WORK TO BE COMPLETED » Two lines below mark the span: the one containing "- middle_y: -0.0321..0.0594" and the one containing "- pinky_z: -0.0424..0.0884". Set down both, plus every line between, exactly as they stand, and nothing else.

-----

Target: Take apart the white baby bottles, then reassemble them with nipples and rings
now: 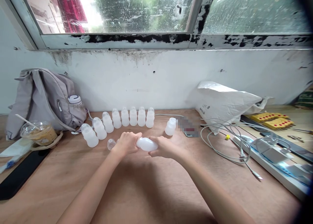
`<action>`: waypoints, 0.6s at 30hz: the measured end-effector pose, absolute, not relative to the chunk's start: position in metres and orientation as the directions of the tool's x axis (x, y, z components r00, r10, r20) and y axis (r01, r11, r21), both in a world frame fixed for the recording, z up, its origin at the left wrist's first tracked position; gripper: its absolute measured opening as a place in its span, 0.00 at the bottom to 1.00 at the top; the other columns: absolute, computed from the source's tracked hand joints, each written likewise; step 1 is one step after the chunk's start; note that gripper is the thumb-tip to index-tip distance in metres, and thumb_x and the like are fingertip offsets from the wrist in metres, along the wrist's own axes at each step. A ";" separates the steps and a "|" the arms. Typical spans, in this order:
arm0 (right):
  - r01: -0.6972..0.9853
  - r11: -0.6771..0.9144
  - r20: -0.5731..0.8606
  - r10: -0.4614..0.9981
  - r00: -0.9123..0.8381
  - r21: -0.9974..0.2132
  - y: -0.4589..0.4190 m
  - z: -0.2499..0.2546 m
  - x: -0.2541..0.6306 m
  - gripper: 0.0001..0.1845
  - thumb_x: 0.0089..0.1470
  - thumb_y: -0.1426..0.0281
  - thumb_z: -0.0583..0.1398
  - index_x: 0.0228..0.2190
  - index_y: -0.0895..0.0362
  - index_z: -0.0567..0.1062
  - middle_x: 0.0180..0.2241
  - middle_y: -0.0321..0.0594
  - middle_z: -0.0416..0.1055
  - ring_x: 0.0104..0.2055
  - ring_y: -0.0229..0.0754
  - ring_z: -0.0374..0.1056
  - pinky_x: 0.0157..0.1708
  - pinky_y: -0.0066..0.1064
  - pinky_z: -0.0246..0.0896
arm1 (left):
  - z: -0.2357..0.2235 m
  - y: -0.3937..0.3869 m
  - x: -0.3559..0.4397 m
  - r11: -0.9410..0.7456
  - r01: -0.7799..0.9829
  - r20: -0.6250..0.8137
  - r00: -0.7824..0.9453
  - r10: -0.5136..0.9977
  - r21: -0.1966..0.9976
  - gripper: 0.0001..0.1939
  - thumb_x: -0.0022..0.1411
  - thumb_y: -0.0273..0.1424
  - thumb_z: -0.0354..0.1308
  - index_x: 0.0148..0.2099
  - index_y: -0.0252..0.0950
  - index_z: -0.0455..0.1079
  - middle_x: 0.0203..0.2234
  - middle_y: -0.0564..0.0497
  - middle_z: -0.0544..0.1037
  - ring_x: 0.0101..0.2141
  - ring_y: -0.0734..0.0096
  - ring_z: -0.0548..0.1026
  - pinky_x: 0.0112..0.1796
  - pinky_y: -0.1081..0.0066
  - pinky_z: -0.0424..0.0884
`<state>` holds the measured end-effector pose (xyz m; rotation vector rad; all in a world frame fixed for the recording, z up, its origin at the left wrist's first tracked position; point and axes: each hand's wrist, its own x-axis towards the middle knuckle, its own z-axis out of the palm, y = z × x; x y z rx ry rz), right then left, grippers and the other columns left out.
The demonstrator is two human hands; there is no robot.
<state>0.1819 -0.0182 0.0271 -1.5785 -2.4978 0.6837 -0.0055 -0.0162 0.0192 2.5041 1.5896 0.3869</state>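
Observation:
Between my two hands lies a small white translucent bottle (pixel 148 144), held on its side above the wooden table. My left hand (pixel 127 142) is closed around its top end, and the fingers hide what is there. My right hand (pixel 163 147) grips the base end. Just left of my left hand, a clear dome-shaped cap (pixel 111 144) rests on the table, with another clear piece partly hidden behind the hand. An uncapped white bottle (pixel 170 126) stands upright beyond my right hand. Several capped bottles (pixel 125 117) stand in a curved row towards the wall.
A grey backpack (pixel 46 100) and an iced drink cup (pixel 40 133) are at the left, near a black phone (pixel 22 175). To the right are a white plastic bag (pixel 225 101), coiled cables (pixel 220 152), a power strip (pixel 271 168) and yellow blocks (pixel 272 120).

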 end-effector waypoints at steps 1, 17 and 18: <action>0.834 0.360 -0.137 0.883 -0.450 -0.418 -0.019 0.027 0.182 0.16 0.37 0.64 0.64 0.32 0.53 0.70 0.28 0.37 0.71 0.27 0.42 0.66 0.18 0.26 0.47 | 0.019 -0.016 -0.005 -0.422 0.869 0.136 0.399 0.907 0.260 0.04 0.47 0.26 0.54 0.27 0.41 0.63 0.20 0.51 0.73 0.27 0.59 0.73 0.28 0.70 0.59; 0.843 0.377 -0.108 0.888 -0.447 -0.385 -0.022 0.037 0.186 0.12 0.37 0.62 0.64 0.26 0.54 0.71 0.22 0.35 0.69 0.24 0.41 0.65 0.18 0.27 0.44 | 0.003 -0.020 0.016 -0.400 0.876 0.179 0.363 0.914 0.269 0.09 0.53 0.22 0.49 0.37 0.37 0.65 0.33 0.45 0.73 0.33 0.58 0.73 0.31 0.68 0.63; 0.848 0.386 -0.101 0.889 -0.447 -0.363 -0.022 0.037 0.186 0.12 0.37 0.62 0.64 0.27 0.54 0.71 0.22 0.36 0.69 0.24 0.41 0.65 0.17 0.27 0.44 | 0.003 -0.020 0.015 -0.407 0.871 0.173 0.371 0.912 0.276 0.08 0.52 0.23 0.50 0.36 0.37 0.65 0.32 0.45 0.73 0.32 0.58 0.73 0.31 0.68 0.63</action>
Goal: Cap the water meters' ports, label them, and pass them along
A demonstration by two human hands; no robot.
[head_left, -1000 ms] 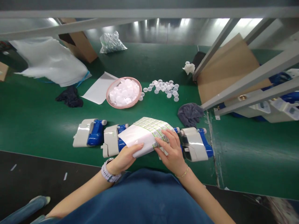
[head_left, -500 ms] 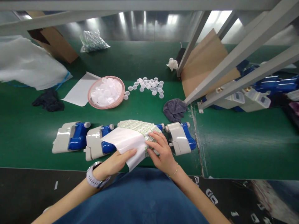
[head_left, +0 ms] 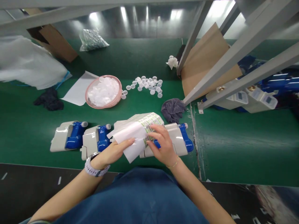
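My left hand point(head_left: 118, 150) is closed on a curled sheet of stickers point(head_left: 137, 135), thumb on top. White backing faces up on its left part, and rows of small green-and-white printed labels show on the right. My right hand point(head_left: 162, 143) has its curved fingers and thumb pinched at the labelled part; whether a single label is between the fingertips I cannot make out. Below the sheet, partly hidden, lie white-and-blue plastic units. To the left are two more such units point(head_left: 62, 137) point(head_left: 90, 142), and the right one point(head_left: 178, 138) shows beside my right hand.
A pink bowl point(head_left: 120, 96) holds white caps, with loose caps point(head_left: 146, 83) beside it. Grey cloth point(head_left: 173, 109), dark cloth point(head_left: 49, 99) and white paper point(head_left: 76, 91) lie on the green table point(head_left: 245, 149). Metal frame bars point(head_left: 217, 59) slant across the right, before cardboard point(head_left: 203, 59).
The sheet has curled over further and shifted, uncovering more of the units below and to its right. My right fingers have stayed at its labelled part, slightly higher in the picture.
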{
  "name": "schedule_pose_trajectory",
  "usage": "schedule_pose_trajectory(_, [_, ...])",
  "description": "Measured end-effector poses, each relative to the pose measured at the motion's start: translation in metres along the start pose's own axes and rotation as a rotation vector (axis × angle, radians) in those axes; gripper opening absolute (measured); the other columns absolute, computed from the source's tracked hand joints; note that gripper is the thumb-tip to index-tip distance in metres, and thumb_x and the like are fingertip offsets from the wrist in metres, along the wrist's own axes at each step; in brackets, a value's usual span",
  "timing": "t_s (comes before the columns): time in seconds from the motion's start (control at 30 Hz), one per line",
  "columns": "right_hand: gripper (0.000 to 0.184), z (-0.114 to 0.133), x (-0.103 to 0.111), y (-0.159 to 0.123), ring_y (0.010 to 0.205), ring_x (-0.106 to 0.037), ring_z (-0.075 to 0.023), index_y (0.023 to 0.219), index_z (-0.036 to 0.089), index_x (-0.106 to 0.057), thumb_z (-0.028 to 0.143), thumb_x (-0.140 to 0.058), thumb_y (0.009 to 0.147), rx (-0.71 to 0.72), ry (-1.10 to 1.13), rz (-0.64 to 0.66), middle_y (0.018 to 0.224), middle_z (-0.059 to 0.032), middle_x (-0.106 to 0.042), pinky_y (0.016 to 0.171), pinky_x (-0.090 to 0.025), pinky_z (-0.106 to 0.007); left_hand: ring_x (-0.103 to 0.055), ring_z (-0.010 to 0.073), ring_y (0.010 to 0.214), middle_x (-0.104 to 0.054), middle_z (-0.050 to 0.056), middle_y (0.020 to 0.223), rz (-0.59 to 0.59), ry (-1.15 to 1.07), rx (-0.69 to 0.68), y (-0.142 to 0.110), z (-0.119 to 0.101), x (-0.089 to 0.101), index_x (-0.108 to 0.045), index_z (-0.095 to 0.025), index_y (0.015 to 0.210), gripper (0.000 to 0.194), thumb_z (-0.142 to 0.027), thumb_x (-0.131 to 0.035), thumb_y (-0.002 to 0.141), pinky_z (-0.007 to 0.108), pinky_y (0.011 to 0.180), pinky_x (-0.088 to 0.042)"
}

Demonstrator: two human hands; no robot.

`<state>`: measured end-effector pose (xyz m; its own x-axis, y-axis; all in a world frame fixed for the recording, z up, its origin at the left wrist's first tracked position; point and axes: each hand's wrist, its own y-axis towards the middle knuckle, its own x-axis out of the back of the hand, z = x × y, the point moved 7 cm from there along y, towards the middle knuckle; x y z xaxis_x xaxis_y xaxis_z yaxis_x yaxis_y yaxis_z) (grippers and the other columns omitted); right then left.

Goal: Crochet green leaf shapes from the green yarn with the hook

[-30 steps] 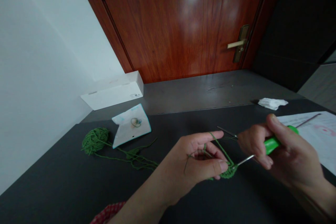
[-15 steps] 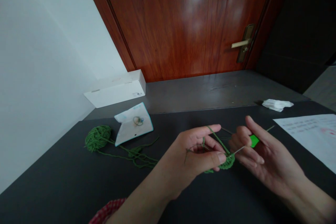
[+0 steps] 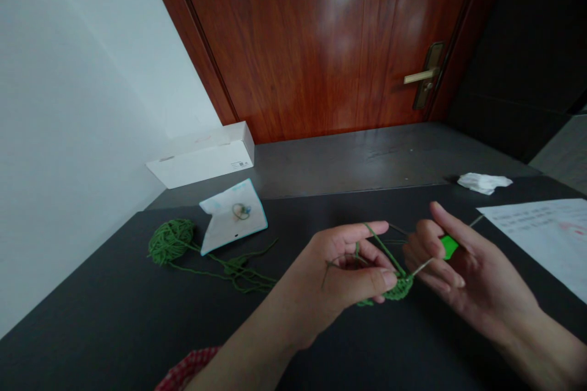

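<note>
Between the thumb and fingers of my left hand point(image 3: 348, 266) is a small green crochet piece point(image 3: 398, 288). Green yarn point(image 3: 384, 245) runs from it up over my raised left index finger, and a loose tail hangs by the palm. My right hand point(image 3: 463, 269) is closed around a crochet hook with a bright green grip point(image 3: 449, 247). The metal shaft point(image 3: 422, 267) slants down to the edge of the crochet piece, where its tip is too small to make out. A green yarn ball point(image 3: 172, 239) lies at the left, with loose strands trailing toward my left hand.
A white packet with a blue edge point(image 3: 236, 220) lies beside the yarn ball. Behind it a long white box point(image 3: 206, 159) stands against the wall. At the right are a folded white tissue point(image 3: 484, 182) and a printed sheet point(image 3: 545, 235) on the dark table point(image 3: 348, 348).
Both hands, with the crochet piece and hook, have shifted slightly to the right. The hook's grip sits a little lower and farther right. The yarn ball and packet are unmoved.
</note>
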<state>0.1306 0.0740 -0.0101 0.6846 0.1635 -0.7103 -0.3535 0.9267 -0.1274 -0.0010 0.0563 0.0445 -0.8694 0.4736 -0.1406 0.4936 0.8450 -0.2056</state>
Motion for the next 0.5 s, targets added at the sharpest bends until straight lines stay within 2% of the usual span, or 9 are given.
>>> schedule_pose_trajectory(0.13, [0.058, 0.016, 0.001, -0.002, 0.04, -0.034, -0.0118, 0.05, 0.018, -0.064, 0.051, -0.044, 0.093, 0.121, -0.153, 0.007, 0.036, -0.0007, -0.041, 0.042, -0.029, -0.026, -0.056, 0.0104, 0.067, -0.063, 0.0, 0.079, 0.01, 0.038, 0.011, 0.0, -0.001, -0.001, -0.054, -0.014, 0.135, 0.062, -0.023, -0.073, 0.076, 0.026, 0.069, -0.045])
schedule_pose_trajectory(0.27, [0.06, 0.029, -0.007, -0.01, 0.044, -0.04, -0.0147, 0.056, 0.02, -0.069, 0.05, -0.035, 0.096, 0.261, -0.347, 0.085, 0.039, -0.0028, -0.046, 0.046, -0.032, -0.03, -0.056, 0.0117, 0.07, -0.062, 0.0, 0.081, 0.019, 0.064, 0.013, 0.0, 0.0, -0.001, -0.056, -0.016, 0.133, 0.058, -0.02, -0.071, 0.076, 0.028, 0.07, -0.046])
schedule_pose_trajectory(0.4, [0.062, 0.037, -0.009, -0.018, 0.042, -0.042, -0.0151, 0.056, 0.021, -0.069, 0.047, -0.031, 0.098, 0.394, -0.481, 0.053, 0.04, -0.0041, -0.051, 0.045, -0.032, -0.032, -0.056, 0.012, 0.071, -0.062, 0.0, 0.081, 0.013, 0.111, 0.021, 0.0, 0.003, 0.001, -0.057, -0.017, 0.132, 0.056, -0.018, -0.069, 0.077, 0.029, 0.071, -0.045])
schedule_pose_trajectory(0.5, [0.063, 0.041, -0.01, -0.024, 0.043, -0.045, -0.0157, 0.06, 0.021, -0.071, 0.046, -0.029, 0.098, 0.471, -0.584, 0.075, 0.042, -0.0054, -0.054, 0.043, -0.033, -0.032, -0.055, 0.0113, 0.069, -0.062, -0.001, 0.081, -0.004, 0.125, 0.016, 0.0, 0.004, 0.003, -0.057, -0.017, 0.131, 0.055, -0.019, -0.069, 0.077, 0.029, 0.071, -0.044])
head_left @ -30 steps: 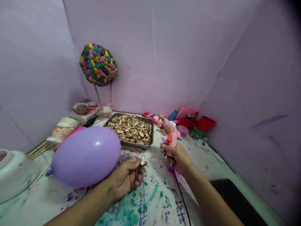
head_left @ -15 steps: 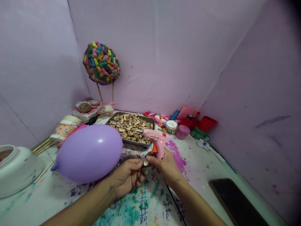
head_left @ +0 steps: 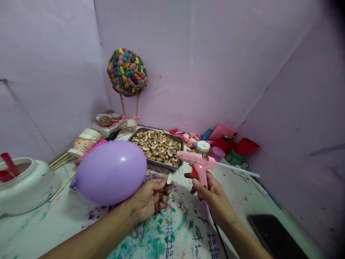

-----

RESPONSE TO THIS EXERCISE »
  - middle_y: -0.0321..0.0594
  - middle_z: -0.0416..0.1055
  - ring_x: 0.0104..0.2055
  - ring_y: -0.0229..0.0754
  - ring_z: -0.0374..0.1056
  - pinky_x: 0.0157..0.1708
  - pinky_y: -0.0066..0.1064
  - pinky_z: -0.0246..0.0896
arm1 (left):
  - z: -0.2357..0.2235 m
  - y: -0.3937..0.3869 m
  - x: -0.3559..0.4397 m
  - r11: -0.9410..0.7456
  - r01: -0.7799..0.9829
  - r20: -0.6250..0.8137
  - r00: -0.7824..0.9453
  - r10: -0.5136..0.9977
  - r21: -0.1966..0.9976
  - gripper: 0.0001..0.1939
  - thumb_x: -0.0022..0.1411
  - thumb_y: -0.0273..0.1424
  - thumb_z: -0.0354..0.1308
  - index_x: 0.0148..0.2099
  - index_y: -0.0252..0.0950
  - index_z: -0.0455..0.1079
  - middle_x: 0.0203..0.2234
  - middle_y: -0.0564..0.0497
  - middle_z: -0.0544..0.1037
  - ring_x: 0.0101..0.2141
  - ring_y: -0.0734..0.0096
  - ring_z: -0.0548..0.1026
  - pinky_x: 0.0112..0.1796
  - pinky_y: -0.1081..0.0066
  - pinky_z: -0.0424..0.0884

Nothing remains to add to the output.